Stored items
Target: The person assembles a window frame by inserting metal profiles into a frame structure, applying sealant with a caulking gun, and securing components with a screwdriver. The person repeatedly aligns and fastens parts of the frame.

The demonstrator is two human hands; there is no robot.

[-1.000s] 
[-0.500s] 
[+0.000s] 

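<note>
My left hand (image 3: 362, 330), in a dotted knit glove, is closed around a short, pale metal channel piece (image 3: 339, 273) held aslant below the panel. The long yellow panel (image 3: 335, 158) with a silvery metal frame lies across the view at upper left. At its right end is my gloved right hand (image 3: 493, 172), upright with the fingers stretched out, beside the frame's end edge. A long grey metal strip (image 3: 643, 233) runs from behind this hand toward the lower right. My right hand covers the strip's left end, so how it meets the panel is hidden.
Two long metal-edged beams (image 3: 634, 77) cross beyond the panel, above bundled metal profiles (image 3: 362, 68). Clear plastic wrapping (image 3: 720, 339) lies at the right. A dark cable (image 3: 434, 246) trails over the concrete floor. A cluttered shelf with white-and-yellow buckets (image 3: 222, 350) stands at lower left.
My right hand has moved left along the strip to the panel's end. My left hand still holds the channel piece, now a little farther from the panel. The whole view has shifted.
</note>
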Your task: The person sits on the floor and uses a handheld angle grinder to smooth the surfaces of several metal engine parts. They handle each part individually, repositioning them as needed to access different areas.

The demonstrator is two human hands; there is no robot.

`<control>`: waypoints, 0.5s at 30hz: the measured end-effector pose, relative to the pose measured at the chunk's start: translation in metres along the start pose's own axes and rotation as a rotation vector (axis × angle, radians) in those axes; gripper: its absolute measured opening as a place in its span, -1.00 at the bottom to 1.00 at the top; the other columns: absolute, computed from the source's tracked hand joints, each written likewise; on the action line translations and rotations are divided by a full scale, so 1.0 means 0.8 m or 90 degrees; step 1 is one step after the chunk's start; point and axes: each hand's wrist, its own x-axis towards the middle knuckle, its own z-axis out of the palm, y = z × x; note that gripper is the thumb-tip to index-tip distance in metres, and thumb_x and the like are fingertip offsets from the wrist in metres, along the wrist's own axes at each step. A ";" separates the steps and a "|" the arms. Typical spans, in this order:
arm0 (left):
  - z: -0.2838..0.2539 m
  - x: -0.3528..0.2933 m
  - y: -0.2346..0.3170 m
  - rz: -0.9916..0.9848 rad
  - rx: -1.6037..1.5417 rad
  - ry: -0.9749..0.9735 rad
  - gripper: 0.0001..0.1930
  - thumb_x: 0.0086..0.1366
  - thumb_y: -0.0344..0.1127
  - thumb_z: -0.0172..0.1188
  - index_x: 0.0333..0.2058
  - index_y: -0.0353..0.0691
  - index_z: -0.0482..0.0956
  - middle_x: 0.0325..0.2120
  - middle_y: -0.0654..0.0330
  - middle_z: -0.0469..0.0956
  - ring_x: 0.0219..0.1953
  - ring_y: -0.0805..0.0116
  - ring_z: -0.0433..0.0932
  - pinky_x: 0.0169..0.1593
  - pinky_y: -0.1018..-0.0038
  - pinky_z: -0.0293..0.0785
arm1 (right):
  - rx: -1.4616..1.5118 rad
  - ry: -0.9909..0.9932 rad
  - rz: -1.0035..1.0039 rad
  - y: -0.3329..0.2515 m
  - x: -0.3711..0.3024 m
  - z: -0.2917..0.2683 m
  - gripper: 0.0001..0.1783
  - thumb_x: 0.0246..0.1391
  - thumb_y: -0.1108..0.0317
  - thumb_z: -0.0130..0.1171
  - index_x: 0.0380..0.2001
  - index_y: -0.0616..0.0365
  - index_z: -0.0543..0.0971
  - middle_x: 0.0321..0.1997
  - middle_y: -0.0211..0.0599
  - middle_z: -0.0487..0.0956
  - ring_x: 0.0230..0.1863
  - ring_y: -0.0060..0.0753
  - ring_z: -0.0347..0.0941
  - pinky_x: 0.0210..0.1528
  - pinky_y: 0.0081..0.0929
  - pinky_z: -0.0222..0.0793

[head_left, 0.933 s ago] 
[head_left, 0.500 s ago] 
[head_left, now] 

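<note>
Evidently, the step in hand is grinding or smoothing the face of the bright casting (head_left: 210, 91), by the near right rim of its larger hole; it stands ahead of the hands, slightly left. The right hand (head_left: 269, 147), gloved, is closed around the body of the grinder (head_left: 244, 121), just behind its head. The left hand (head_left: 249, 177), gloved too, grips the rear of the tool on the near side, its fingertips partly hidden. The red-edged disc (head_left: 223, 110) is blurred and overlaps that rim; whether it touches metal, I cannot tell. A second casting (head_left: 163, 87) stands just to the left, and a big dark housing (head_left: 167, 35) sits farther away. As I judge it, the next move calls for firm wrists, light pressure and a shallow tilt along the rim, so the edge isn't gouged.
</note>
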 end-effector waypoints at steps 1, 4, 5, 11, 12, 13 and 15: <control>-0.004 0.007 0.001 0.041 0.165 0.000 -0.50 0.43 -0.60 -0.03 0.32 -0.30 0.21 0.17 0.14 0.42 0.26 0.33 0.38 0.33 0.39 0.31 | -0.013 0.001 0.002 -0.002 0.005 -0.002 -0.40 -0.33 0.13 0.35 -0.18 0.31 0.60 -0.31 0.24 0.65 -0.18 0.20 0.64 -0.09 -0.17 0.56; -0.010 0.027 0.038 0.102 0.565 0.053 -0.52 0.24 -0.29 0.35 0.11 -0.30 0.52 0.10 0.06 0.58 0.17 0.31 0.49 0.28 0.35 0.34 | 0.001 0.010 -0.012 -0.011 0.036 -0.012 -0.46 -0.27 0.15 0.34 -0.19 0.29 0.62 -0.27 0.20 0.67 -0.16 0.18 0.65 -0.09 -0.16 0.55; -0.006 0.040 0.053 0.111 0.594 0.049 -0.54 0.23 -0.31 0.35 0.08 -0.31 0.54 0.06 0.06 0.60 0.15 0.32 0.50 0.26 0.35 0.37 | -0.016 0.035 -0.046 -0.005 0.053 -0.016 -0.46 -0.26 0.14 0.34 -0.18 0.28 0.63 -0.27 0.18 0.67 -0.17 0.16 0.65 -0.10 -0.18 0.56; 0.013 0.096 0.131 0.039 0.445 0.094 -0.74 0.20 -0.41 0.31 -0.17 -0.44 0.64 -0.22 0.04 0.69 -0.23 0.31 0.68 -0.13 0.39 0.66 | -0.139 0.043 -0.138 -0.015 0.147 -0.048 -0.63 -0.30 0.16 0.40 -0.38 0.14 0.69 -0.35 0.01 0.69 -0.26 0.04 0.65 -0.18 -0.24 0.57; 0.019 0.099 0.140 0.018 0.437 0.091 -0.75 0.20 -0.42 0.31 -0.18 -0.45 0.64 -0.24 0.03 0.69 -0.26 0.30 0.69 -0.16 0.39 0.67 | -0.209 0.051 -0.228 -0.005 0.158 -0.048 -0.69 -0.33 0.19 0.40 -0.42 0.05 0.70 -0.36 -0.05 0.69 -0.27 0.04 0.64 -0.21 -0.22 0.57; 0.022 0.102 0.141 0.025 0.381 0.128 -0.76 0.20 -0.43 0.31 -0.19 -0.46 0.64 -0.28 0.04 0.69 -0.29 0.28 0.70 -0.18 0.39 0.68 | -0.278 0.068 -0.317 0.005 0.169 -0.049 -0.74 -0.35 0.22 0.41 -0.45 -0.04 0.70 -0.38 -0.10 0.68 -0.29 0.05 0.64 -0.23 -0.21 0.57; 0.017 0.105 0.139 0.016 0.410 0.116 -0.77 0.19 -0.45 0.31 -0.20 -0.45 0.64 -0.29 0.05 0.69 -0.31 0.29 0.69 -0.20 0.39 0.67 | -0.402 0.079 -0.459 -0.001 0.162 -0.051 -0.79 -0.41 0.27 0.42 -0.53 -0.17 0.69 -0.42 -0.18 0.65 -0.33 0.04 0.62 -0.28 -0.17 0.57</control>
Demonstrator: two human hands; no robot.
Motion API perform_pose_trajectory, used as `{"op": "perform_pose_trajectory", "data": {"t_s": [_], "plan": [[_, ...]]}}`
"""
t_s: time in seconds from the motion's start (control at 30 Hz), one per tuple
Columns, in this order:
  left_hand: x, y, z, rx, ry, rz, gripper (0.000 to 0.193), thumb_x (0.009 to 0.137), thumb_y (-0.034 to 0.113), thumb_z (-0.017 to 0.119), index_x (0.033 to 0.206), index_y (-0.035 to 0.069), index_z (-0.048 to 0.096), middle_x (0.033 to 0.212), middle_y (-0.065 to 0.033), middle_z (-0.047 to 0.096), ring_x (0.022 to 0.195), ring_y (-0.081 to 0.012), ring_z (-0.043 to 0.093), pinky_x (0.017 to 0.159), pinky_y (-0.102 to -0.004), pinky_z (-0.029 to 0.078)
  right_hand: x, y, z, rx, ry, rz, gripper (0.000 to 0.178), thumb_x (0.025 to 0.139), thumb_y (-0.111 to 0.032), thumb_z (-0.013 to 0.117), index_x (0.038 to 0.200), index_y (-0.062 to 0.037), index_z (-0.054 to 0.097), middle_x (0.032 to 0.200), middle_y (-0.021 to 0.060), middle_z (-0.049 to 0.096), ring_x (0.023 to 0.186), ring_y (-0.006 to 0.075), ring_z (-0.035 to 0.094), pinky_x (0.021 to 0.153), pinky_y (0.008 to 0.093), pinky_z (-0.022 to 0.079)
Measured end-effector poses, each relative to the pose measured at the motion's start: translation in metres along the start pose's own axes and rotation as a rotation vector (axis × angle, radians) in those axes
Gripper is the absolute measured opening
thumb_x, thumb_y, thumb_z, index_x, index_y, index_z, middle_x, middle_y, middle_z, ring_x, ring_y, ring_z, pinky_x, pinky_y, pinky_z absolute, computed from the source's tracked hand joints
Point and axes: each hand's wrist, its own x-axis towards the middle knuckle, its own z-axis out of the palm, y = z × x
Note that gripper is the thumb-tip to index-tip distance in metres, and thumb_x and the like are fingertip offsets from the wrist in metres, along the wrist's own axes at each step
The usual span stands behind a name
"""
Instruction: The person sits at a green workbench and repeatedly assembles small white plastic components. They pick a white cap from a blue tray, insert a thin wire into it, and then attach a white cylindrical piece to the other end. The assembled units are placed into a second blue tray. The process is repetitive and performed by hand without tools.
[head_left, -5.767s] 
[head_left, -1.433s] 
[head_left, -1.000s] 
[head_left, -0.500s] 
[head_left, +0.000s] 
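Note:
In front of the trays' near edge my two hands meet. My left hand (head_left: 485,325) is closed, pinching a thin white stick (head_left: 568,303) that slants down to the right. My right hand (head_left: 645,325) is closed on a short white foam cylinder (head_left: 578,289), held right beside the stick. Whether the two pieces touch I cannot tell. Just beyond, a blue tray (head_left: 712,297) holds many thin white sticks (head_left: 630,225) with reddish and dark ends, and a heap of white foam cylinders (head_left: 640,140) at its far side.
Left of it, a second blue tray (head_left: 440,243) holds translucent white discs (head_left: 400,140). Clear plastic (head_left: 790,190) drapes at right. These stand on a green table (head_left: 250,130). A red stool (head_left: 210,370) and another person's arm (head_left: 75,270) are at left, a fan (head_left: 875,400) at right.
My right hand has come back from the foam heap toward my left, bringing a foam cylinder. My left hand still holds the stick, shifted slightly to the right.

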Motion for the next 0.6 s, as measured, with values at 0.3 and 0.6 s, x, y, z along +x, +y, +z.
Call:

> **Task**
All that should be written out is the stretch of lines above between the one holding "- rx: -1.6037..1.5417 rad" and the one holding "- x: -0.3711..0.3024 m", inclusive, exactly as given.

> **Result of this task**
  - rx: -1.6037..1.5417 rad
  - ry: -0.9749..0.9735 rad
  - gripper: 0.0001..0.1930
  - thumb_x: 0.0086..0.1366
  - thumb_y: -0.0344..0.1127
  - thumb_z: -0.0172..0.1188
  - index_x: 0.0333..0.2058
  - index_y: -0.0353..0.0691
  - index_z: -0.0482..0.0956
  - middle_x: 0.0325..0.2120
  - middle_y: -0.0654..0.0330
  - middle_z: -0.0469..0.0956
  - ring_x: 0.0219..0.1953
  - ring_y: -0.0805..0.0116
  - ring_z: -0.0433..0.0932
  - pinky_x: 0.0169..0.1593
  - pinky_y: -0.1018..-0.0038
  - pinky_z: -0.0293..0.0785
arm1 (right):
  - rx: -1.4616..1.5118 rad
  - ry: -0.9909..0.9932 rad
  - rz: -1.0035..1.0039 rad
  - y: -0.3329..0.2515 m
  - x: -0.3711..0.3024 m

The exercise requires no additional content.